Dr. Jeff Harris, a family physician whose office is off Pacific Coast Highway only about a hundred yards from the beach in Malibu, has managed to continue surfing in spite of having three young daughters, aged 2 to 11. At 42, Harris says he finds that family responsibilities and a body passing into middle age limit his surfing, but he still keeps boards in his Chevy Suburban (skis are added at appropriate times of the year) and tries to schedule two or three hours in the middle of the day for “recreation"--read this “surfing"--as often as possible.

Also Plays Tennis

Like Moore, Harris, who started surfing as a teen-ager growing up in Los Angeles, fills in the fair-weather time between swells with tennis, but it isn’t his first love. “When the waves are good and if I don’t have a serious conflict with patient care, I’ll be out there surfing,” he says. “When the waves aren’t so good--and I’m a little more choosy now--I’ll take a good game of tennis.

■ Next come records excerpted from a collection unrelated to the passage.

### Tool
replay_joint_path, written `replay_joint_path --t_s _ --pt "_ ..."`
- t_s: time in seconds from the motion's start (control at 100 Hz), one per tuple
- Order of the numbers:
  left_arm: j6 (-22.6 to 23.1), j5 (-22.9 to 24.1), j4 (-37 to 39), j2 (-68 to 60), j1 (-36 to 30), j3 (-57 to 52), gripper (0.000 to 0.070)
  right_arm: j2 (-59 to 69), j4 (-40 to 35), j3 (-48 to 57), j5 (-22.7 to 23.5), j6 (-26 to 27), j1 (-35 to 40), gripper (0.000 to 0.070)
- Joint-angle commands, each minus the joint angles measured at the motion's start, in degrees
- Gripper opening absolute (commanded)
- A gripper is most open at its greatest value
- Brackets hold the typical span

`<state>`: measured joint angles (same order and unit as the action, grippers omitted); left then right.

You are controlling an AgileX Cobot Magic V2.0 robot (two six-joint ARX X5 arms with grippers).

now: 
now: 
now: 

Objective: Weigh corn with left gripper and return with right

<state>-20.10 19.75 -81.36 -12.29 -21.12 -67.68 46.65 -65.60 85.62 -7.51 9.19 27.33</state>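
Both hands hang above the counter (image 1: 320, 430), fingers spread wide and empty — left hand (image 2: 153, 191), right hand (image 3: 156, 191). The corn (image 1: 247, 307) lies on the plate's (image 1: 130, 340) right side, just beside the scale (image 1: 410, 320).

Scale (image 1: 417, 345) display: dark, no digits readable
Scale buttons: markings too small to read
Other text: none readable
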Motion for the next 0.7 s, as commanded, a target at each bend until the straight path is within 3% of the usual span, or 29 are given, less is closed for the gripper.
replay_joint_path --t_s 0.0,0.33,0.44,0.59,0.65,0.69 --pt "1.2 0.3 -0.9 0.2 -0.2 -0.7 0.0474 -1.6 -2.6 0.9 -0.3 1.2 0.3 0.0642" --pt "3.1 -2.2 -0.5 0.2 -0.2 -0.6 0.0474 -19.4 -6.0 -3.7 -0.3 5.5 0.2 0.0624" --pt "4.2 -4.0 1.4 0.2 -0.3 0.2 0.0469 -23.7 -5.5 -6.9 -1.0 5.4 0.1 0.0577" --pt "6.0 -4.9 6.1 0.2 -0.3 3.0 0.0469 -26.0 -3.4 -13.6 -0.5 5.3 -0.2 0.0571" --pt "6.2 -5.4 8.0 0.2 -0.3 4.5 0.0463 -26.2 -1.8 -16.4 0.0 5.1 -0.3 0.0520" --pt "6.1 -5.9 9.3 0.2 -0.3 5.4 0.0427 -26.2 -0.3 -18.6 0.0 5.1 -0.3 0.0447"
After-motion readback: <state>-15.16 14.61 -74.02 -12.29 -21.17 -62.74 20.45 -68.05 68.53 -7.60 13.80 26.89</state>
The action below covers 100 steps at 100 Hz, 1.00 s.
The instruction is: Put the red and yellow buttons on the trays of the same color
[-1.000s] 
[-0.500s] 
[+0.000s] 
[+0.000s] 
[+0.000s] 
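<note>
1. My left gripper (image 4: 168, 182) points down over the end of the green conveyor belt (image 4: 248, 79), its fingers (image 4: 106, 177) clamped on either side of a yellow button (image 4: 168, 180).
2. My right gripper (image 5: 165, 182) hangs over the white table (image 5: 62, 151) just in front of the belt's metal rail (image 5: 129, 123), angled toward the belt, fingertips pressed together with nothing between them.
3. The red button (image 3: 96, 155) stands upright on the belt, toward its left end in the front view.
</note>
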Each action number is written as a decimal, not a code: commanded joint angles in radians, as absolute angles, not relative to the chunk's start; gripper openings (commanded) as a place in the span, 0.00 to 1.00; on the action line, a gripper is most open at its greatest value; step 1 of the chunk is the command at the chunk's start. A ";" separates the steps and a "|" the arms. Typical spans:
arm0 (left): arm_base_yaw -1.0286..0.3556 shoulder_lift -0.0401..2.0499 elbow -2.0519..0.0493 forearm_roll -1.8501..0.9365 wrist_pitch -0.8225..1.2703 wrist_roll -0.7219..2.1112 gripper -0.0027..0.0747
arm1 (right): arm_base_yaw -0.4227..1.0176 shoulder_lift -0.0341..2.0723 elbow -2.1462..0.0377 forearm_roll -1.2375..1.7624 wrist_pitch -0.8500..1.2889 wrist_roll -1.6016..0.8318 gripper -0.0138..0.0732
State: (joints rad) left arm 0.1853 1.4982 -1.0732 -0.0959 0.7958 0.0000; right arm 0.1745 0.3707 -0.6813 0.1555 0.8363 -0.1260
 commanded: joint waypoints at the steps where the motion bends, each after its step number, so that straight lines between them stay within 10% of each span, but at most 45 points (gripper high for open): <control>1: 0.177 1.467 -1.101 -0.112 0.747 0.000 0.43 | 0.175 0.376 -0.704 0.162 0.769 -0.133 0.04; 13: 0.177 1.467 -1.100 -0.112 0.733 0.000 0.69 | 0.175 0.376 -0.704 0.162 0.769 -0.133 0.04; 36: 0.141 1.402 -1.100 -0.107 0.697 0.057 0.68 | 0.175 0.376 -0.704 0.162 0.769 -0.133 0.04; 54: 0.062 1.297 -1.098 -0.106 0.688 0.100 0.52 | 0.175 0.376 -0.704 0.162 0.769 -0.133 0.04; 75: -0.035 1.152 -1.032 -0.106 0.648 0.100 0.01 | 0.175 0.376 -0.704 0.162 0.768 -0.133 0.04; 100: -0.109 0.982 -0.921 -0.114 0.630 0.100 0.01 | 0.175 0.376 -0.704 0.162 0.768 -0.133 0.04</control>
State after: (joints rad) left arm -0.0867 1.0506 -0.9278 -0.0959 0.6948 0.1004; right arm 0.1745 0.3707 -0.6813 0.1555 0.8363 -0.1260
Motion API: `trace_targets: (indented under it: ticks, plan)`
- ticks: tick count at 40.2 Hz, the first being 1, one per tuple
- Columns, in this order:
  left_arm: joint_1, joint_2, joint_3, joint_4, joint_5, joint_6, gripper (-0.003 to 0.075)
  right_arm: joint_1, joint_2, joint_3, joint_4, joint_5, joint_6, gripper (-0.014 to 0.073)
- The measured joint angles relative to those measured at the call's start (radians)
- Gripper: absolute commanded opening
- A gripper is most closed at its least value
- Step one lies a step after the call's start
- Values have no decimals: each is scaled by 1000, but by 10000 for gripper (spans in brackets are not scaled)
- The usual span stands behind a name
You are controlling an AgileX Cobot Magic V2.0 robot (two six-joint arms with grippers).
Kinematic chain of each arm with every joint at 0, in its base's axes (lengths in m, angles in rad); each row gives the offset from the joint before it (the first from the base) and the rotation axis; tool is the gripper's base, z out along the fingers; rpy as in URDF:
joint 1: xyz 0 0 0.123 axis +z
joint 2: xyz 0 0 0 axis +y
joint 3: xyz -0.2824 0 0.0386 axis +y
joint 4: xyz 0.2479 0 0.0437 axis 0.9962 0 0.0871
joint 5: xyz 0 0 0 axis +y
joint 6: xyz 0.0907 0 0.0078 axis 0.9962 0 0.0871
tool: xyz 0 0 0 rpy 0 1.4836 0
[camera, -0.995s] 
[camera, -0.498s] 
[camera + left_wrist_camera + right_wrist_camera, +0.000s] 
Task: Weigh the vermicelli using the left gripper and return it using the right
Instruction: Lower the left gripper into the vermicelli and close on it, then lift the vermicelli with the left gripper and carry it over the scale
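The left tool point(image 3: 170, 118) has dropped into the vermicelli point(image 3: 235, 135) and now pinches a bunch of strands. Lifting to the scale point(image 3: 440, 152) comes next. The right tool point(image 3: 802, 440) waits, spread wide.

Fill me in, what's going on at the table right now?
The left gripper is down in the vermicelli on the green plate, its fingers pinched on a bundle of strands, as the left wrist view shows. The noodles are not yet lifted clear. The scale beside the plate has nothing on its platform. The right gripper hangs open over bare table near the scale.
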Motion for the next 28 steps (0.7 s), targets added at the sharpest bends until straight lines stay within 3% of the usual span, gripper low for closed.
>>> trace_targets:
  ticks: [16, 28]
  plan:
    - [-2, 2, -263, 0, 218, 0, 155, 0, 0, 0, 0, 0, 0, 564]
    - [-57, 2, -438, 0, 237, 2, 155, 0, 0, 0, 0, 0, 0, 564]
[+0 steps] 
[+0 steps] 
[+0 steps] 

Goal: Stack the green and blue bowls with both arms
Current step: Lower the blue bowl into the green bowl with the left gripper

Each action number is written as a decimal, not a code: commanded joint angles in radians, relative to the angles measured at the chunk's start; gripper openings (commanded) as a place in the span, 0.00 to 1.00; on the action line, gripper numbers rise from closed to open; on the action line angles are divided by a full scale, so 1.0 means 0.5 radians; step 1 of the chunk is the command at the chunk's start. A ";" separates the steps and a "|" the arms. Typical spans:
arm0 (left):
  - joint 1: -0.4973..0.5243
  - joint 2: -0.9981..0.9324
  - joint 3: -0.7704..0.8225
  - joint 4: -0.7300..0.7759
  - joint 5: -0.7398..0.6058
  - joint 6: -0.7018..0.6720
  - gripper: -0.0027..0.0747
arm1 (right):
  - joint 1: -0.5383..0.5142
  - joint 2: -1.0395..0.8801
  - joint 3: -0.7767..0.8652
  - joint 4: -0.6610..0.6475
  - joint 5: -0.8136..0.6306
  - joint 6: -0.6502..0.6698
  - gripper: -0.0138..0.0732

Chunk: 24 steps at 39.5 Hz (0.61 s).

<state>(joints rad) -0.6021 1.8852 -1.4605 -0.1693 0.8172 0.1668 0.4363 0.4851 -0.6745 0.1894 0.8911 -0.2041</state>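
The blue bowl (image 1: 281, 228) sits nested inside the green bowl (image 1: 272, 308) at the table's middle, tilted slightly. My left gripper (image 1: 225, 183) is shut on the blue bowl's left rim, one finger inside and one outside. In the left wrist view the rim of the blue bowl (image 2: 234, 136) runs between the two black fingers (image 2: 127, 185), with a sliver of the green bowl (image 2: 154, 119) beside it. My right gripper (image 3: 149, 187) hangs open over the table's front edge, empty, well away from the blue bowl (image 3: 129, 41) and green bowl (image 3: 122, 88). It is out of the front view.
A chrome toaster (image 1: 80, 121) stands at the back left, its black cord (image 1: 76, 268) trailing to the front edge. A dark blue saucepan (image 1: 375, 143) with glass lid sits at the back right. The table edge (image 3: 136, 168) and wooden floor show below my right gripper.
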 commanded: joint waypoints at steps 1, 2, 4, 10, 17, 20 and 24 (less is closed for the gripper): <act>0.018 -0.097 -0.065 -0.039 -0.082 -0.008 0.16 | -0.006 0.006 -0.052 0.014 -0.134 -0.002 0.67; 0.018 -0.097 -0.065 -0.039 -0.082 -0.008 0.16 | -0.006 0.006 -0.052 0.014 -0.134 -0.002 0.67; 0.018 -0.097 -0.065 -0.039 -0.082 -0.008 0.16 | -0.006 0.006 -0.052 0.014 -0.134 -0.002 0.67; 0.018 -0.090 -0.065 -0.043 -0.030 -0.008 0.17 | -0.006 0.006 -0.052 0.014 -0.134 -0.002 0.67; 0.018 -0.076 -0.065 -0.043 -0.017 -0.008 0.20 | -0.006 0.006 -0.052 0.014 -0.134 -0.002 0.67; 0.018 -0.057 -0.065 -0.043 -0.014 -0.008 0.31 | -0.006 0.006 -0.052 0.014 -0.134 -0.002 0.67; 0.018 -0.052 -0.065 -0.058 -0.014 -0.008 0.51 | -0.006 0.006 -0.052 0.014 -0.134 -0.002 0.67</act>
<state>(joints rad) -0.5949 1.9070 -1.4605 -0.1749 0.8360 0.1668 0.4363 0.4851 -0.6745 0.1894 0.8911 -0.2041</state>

“I’ve been surfing longer than I have been a doctor. I plan on consistently doing this throughout my life.”

To Harris, treating surfers presents unfortunate but necessary opportunities to deal with pollution-related infections--a problem he says he believes has grown steadily worse in recent years and which has led him to take active political roles in community controversies--first over a Malibu sewage treatment plant and, recently, over proposals to install sewers in the area.

“Surfing is a great stress reliever,” Harris says. “I used to get up at 5 or 6 in the morning and surf for an hour. It’s a wonderful way to start the day. Now that I have a family and three girls, it’s harder to do that. My wife expects me to be home.

“I used to be a little more consistent about it. There were good offshore winds, (with) great speed and great shape. Sunrises that are spectacular. I miss that.”